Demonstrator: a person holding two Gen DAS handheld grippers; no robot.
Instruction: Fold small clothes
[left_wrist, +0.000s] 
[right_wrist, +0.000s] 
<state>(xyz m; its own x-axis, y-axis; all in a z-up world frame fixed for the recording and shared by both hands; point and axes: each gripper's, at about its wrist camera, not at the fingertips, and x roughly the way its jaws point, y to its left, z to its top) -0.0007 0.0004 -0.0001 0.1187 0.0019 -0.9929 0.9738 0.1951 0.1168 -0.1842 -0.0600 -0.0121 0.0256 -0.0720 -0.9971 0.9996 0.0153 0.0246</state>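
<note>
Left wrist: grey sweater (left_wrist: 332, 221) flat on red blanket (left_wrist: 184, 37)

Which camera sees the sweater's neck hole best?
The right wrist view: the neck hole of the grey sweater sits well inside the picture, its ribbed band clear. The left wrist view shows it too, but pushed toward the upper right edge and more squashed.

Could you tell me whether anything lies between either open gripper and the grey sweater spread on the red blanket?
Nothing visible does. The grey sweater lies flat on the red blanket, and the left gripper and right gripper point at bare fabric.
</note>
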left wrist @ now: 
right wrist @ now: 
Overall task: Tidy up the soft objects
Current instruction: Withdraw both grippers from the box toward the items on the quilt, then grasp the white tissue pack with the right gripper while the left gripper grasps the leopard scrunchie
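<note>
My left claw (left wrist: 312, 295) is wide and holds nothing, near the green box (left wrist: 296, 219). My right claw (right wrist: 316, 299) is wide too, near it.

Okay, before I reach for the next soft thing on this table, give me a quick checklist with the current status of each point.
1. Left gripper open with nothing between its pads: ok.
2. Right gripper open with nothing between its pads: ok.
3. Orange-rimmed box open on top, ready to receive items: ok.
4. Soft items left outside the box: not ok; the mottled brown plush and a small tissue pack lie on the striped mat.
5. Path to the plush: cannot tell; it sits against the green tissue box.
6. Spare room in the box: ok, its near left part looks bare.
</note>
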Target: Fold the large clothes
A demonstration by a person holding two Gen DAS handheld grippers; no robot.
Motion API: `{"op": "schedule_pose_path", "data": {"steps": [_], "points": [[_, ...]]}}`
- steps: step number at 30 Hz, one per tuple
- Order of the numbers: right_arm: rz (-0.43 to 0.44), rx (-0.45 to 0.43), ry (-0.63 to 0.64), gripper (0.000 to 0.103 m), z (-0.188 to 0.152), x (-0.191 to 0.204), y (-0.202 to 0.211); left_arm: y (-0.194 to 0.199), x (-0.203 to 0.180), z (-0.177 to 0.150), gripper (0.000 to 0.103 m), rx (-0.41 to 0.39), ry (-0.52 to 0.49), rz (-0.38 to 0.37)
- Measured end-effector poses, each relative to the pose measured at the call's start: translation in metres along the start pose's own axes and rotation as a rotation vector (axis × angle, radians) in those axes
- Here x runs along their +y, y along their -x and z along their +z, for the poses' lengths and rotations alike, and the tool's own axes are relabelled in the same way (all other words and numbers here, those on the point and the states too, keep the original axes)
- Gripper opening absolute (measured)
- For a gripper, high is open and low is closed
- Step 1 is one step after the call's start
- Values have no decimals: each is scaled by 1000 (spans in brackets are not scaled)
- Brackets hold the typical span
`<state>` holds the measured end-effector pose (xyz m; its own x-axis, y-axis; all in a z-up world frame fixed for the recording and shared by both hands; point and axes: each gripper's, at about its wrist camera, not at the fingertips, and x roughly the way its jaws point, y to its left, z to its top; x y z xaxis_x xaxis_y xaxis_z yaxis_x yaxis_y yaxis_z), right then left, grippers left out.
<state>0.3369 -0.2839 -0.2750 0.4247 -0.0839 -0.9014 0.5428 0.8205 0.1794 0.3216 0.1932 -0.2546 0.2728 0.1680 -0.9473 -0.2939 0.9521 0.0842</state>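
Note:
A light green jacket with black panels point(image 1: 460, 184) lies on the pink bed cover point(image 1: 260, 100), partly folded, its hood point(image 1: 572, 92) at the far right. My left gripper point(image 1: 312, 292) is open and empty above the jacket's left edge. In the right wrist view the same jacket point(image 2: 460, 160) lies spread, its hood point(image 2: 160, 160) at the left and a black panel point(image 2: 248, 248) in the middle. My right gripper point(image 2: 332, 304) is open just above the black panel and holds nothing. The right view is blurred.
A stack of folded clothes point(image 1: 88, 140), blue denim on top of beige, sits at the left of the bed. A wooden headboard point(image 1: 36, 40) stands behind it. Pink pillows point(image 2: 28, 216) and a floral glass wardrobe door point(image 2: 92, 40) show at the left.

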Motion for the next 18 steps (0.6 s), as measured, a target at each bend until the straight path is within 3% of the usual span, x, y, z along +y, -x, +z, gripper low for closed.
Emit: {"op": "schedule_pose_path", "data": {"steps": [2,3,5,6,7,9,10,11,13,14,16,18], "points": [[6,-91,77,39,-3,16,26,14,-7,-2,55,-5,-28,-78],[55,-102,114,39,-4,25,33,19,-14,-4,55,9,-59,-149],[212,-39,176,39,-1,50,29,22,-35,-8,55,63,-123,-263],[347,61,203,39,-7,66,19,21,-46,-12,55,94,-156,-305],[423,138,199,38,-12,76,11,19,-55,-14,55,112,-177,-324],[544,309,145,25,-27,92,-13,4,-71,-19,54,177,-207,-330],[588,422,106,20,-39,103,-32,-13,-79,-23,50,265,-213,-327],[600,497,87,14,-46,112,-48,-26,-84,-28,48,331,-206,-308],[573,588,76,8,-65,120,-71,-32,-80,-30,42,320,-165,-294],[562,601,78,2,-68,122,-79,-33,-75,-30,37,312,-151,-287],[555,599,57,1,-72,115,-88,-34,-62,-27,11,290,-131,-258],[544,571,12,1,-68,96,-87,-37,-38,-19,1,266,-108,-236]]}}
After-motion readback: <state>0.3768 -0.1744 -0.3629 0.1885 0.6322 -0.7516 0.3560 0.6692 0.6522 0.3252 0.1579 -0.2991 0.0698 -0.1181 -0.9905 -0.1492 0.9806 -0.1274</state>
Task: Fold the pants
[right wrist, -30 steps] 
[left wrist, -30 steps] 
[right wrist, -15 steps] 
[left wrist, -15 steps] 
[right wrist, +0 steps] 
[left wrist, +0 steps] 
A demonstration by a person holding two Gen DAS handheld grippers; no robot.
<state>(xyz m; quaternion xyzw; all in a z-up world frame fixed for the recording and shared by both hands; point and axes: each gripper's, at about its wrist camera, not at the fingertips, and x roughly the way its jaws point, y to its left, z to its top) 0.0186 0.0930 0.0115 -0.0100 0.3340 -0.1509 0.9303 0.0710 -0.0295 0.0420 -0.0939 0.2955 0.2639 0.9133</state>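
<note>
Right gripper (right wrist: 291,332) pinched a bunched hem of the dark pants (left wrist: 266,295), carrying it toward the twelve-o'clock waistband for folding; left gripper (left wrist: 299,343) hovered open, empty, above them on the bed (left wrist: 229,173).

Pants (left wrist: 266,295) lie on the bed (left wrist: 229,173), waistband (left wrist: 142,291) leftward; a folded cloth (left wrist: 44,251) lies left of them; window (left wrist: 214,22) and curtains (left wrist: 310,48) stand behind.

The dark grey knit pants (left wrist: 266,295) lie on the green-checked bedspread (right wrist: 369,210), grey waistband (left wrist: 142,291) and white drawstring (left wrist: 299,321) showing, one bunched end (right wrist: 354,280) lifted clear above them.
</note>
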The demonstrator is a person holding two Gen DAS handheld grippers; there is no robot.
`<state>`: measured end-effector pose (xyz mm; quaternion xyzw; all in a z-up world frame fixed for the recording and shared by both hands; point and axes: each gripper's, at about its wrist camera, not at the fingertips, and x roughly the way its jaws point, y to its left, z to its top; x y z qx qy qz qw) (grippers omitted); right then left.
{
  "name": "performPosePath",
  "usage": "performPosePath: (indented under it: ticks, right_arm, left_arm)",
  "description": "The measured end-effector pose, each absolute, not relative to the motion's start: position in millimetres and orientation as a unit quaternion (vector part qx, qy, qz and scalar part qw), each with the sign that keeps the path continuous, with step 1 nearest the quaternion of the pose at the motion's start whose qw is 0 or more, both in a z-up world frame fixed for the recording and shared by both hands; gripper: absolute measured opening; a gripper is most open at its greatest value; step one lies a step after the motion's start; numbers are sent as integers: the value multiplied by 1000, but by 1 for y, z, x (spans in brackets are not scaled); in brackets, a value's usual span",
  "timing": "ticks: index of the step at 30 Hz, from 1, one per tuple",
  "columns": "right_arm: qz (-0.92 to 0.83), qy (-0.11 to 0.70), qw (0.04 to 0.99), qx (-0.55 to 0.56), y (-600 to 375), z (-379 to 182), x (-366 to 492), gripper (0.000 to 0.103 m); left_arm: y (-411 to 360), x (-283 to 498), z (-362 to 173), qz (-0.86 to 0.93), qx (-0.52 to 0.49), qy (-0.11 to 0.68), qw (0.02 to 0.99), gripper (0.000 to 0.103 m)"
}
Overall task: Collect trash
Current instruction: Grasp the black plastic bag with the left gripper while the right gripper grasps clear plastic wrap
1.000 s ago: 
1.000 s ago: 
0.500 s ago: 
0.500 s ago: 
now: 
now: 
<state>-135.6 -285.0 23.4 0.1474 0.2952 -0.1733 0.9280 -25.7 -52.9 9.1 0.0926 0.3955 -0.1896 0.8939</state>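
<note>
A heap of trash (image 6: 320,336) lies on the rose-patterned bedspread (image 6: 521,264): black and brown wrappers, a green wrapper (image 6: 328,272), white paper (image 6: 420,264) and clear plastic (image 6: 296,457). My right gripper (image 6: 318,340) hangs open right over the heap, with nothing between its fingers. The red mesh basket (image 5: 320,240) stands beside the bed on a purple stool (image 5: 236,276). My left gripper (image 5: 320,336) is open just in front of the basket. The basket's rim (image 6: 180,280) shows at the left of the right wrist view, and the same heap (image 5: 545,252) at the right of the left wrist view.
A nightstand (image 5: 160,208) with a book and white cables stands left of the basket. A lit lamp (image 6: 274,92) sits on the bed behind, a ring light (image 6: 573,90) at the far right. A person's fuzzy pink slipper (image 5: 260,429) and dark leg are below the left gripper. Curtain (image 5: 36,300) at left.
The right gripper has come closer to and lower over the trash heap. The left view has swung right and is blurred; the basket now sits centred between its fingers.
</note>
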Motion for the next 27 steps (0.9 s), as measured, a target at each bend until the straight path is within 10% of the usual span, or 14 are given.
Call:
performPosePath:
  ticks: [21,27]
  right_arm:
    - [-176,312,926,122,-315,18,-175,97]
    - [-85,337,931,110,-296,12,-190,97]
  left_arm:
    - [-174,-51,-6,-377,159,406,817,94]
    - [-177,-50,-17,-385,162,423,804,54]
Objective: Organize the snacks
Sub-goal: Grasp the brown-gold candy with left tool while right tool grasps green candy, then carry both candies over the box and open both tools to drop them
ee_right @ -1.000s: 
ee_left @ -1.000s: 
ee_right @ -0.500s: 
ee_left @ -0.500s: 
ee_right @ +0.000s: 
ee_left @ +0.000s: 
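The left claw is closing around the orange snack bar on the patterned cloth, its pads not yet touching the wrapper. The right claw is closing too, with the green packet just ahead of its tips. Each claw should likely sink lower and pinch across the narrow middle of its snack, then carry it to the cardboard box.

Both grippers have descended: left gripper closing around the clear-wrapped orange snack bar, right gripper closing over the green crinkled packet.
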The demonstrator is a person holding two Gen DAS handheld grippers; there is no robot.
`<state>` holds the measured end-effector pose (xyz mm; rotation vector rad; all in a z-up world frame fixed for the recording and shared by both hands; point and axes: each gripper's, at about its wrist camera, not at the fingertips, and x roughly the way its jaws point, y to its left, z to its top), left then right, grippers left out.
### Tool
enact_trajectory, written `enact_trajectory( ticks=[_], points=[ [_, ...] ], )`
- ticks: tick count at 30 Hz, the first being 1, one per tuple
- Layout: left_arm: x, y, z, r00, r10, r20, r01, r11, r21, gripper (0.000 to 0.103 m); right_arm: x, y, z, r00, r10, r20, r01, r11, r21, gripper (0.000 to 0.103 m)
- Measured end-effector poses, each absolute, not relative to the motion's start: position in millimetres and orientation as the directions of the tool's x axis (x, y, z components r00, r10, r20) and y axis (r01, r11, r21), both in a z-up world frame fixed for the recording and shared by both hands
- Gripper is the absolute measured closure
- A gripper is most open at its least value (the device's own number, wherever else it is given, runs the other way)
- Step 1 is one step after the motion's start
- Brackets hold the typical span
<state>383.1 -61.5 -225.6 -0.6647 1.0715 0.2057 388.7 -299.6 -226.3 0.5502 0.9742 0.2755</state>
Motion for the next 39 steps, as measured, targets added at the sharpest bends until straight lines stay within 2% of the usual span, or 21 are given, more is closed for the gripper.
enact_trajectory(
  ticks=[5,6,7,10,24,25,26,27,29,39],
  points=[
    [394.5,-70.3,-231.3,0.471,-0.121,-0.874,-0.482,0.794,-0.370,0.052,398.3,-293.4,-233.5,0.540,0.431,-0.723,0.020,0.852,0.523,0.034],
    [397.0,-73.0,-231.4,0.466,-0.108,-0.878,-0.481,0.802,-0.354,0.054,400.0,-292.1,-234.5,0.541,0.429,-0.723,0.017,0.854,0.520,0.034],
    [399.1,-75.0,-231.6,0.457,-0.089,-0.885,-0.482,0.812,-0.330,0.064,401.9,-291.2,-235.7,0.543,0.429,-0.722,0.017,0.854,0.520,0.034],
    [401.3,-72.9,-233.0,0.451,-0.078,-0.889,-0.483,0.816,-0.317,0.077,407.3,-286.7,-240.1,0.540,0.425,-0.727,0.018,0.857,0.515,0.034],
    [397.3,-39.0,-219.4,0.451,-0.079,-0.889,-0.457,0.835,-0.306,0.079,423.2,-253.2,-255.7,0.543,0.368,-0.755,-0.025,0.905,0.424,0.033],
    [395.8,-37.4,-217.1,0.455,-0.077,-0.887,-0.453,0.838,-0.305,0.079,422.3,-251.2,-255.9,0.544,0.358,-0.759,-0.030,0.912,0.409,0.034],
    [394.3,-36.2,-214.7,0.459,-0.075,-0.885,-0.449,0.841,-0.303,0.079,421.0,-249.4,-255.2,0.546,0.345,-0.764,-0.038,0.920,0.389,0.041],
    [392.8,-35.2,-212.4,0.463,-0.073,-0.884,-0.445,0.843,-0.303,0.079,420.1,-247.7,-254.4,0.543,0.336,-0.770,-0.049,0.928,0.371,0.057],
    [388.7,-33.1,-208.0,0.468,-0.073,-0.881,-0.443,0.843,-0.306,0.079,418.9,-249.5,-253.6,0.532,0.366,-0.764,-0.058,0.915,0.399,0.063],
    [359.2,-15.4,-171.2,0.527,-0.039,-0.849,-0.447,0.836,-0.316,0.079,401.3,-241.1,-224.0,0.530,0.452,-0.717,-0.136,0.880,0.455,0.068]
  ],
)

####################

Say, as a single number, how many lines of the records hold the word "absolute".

■ Exercise answer:
4